If there are no tests — life is going to be hard :) in that case consider writing tests as a first task.
Always looks for unit and functional test for the part you are going to touch first — consider writing more test to cover all aspect of functionality.
I would say, maintaining test up to date is a most sacred responsibility of every developer.
4. Understand Dockerfile and deployment manifest
If you run using docker container — reading Dockerfile is the most easiest way to know what is going on inside the container.
For example, after looking at Dockerfile I realized there is a cron job running periodically to cleanup the logs. Pay special attention to instruction ENTRYPOINT \ CMD to know which script starts main process and how it passes the argument.
In case you have k8s cluster, check deployment yaml — it gives fair bit on idea on what runs along with this code and what are the environment variables., and how configuration is provided at runtime etc.
I use deployment manifest to design my local docker run command for local development environment.
5. Focus on one aspect of the code
It is impractical to start a quest to understand everything. It might take forever. I usually focus on functionality which is easiest — for example understanding code for GET call is easier than understanding POST call.
Another way to choose is based on existing unit and functional test — you can use them to understand the flow.
Focus on area which you want to modify first — ask for previously recorded knowledge sharing sessions pertaining to this area.
I use “Go to definition” shortcuts in code editor to navigate through the code.
6. Debuggers are over hyped and Log are your best friend
Code debuggers are great to understand small code base, However, I rarely used debugger in large code bases. It further complicates the thing if code is multithreaded.
I found using log to read code is the best method. Go through the log and try to match it with the code. For example if the log entry says “server is ready” I try to find that string into code to see from where it is coming from.
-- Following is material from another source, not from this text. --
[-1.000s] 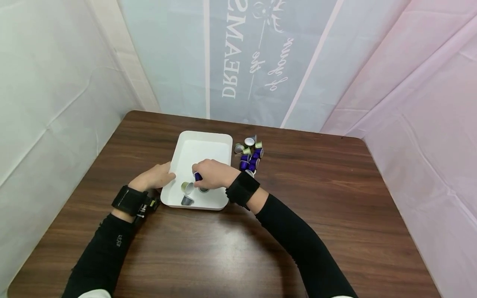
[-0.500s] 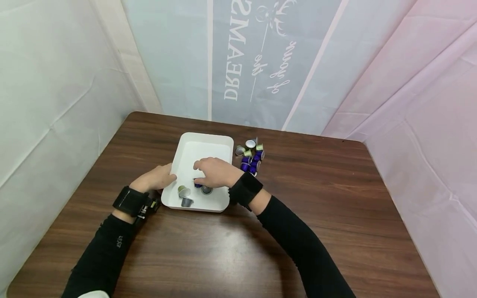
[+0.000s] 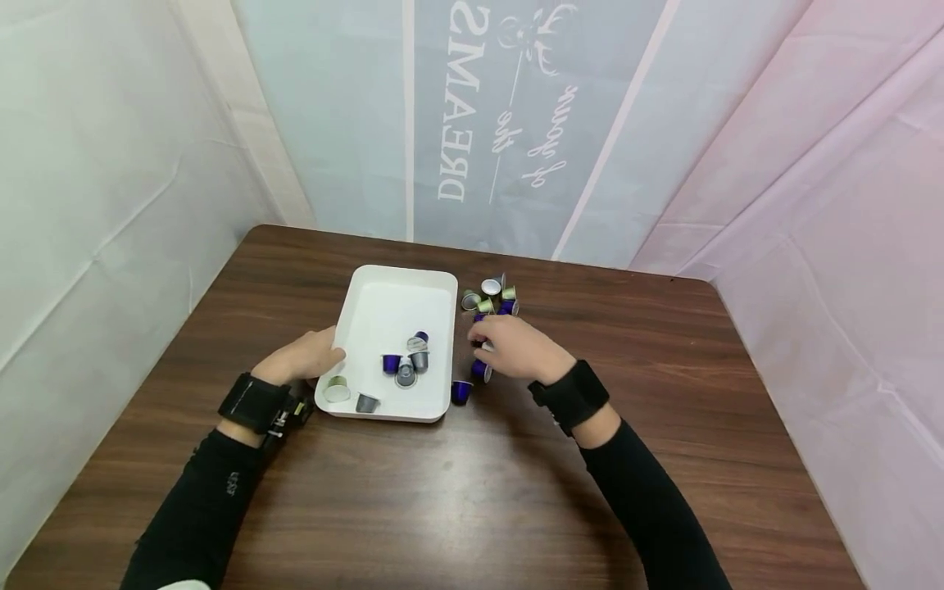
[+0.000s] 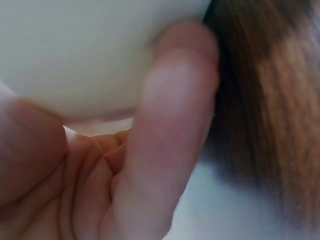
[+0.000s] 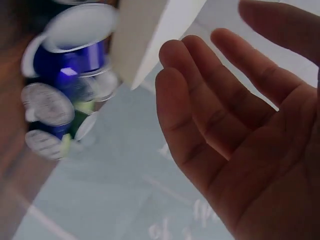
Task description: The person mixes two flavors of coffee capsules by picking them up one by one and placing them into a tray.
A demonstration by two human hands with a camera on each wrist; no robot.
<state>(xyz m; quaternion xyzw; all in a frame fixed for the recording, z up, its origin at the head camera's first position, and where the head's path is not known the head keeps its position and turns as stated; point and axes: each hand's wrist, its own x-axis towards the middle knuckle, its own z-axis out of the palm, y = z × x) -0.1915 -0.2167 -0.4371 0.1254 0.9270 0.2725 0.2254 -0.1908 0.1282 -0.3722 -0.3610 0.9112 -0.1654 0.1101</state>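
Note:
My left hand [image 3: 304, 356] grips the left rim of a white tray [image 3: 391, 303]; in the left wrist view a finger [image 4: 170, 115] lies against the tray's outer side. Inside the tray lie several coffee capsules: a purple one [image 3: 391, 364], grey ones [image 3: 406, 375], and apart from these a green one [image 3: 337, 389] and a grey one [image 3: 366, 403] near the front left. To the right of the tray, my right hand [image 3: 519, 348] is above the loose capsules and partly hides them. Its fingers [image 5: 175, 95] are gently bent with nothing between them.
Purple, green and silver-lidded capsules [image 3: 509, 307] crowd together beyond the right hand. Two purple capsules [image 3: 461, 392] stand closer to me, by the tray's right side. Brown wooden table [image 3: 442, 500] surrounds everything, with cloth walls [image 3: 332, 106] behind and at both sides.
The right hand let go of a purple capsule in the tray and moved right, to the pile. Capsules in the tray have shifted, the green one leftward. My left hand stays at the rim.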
Reverse also help where you copy the log message from code and try to search it in logs.
Bumping log level also help if does not opens flood gate of logs.
Adding stdout ( message like print(“Here 1 “) and print(“opts: %s”, opts) ) is still my favorite debug method irrespective of the size of the code.
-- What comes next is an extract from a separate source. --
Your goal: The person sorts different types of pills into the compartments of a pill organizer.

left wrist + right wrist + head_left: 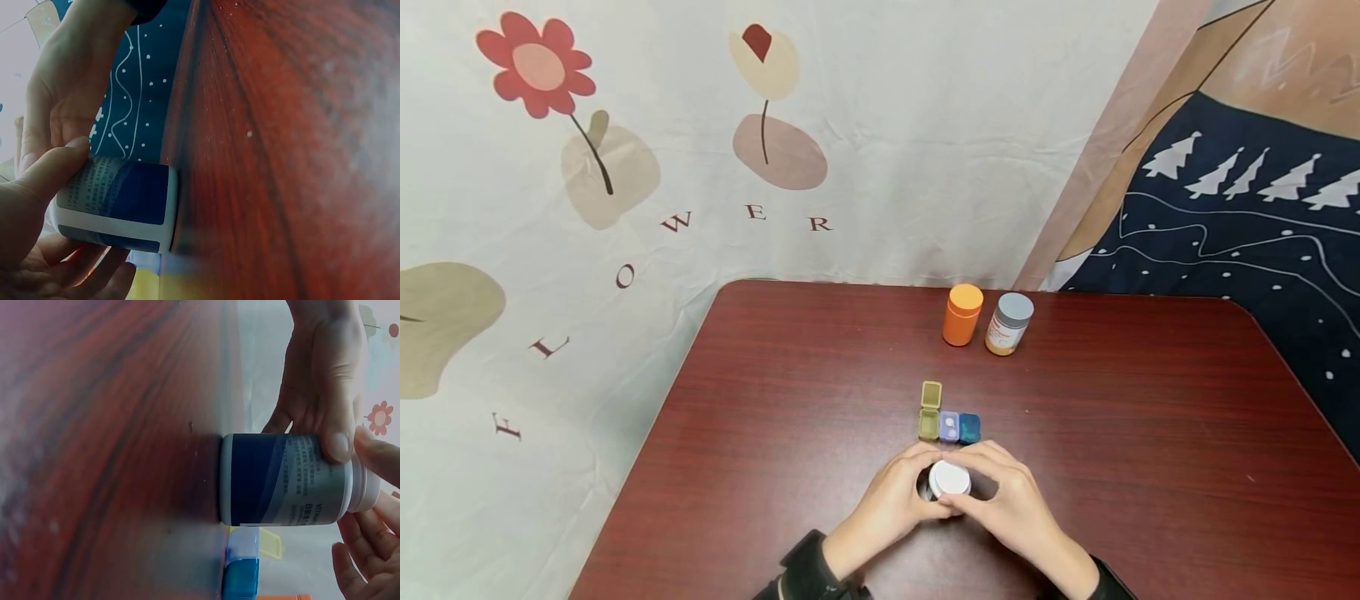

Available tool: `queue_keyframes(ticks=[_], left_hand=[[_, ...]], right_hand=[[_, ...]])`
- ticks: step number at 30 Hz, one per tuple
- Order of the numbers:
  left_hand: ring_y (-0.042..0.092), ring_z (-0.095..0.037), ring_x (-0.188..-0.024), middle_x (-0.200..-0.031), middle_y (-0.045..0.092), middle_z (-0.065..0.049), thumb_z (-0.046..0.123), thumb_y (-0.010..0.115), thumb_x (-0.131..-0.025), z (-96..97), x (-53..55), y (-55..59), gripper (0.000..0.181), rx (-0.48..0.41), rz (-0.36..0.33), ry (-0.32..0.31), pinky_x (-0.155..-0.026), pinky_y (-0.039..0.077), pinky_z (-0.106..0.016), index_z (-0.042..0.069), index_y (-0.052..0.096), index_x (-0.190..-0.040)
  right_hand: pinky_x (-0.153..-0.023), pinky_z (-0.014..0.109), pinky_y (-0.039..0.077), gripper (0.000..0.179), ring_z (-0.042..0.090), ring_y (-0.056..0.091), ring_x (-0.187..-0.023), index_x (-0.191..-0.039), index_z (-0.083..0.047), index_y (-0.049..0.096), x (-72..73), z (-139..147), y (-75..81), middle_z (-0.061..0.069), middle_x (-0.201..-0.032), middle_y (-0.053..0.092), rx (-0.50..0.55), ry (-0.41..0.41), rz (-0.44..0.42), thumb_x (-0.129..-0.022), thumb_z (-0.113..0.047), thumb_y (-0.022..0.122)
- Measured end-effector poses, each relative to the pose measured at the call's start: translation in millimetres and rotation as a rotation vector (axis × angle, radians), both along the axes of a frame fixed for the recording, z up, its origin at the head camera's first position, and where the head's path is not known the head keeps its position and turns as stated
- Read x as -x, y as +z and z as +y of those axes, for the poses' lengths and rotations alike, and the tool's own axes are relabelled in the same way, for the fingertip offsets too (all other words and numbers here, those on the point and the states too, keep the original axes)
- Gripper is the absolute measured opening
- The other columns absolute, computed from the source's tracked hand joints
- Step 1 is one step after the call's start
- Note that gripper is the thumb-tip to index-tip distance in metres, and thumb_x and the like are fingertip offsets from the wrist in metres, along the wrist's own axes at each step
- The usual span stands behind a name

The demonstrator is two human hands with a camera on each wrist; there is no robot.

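Note:
A white pill bottle (256, 478) with a blue and grey label stands upright on the table, near its front. My left hand (891, 492) grips the bottle's body, thumb on one side and fingers on the other. Around the white cap (951, 478), my right hand (1011, 500) pinches with thumb and fingers; the cap sits on the bottle's neck. Just beyond both hands lies a small pill organizer with a green compartment (929, 424), its lid raised, a purple compartment (949, 427) showing something white, and a dark blue compartment (970, 428).
Farther back stand an orange bottle (961, 317) with an orange cap and a grey-capped bottle (1008, 325) with a white label. The dark red wooden table (805, 358) meets a flower-printed cloth (925, 167) behind it.

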State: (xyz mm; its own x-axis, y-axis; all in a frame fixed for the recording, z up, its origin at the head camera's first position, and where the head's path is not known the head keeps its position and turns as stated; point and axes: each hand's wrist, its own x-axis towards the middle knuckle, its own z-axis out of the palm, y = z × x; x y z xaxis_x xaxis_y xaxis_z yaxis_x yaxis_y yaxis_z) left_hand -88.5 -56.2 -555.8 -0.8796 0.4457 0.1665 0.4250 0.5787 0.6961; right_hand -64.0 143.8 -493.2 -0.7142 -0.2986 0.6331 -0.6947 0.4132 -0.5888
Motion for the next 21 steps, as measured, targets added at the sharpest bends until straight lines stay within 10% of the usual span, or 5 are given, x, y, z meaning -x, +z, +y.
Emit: queue_keyframes(ticks=[21], left_hand=[[0.074,-0.004,-0.109,-0.125,0.079,0.02,0.055,0.1,-0.074,0.2,-1.8,10.9,0.063,0.12,-0.036,0.075,-0.085,0.057,-0.028,0.037,0.078,-0.131]], right_hand=[[-0.094,0.009,0.052,0.042,0.012,0.071,-0.101,-0.115,-0.008,0.083,17.6,12,-3.3,0.005,-0.105,0.08,0.018,0.172,0.002,-0.078,-0.016,0.102]])
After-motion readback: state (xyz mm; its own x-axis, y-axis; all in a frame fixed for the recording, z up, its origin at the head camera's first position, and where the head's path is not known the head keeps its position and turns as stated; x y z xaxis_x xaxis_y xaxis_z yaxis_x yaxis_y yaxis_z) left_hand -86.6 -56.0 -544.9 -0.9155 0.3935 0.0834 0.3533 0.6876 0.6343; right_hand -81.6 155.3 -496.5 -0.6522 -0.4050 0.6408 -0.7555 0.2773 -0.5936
7. Do not start with learning programing language
With due respect, I will add “and reading good code”.
Instead of starting with programming language documentation, google the parts when you are stuck for example, recently I looked up for special Python method __call__ — It allows you to created syntax sugar to call directly on instance for example calling object() will actually calls object.__call__(), similarly for **kwargs ( I found this great link which explain this nicely: https://realpython.com/python-kwargs-and-args/
I also try writing snippet of code to understand more — for example difference between list and tuple can be easily understood by writing few lines of code.
8. Commit History
As described in my previous post Sanctity of Git Repo, commit history provides great deal of information about what part of the code is active, who is actively modifying the code, what features implemented recently, and bugs are fixed are made and when was the last refactoring done etc. This commit authors are best people to pick their brain.
9. Learning from code comments
Code comments provide more valuable information about the assumption previous developer made. Please consider to enhance the existing comment or add new comment to reflect your understanding of the code — that way next person after you can stand on your shoulder move up quickly.
10. Start with the refactoring
I usually start with refactoring, no matter how small or large it is.
You don’t need to understand full picture before you start making changes. Refactoring is a best way to start contributing while increasing your confidence.
For example here the change I did few year ago in real production code.
Always make sure your changes are not breaking anything by running functional and unit tests. Do not mix functional changes and refactoring into one PR — keep them separate.
Hope it helps, please let me know in comments what works for you.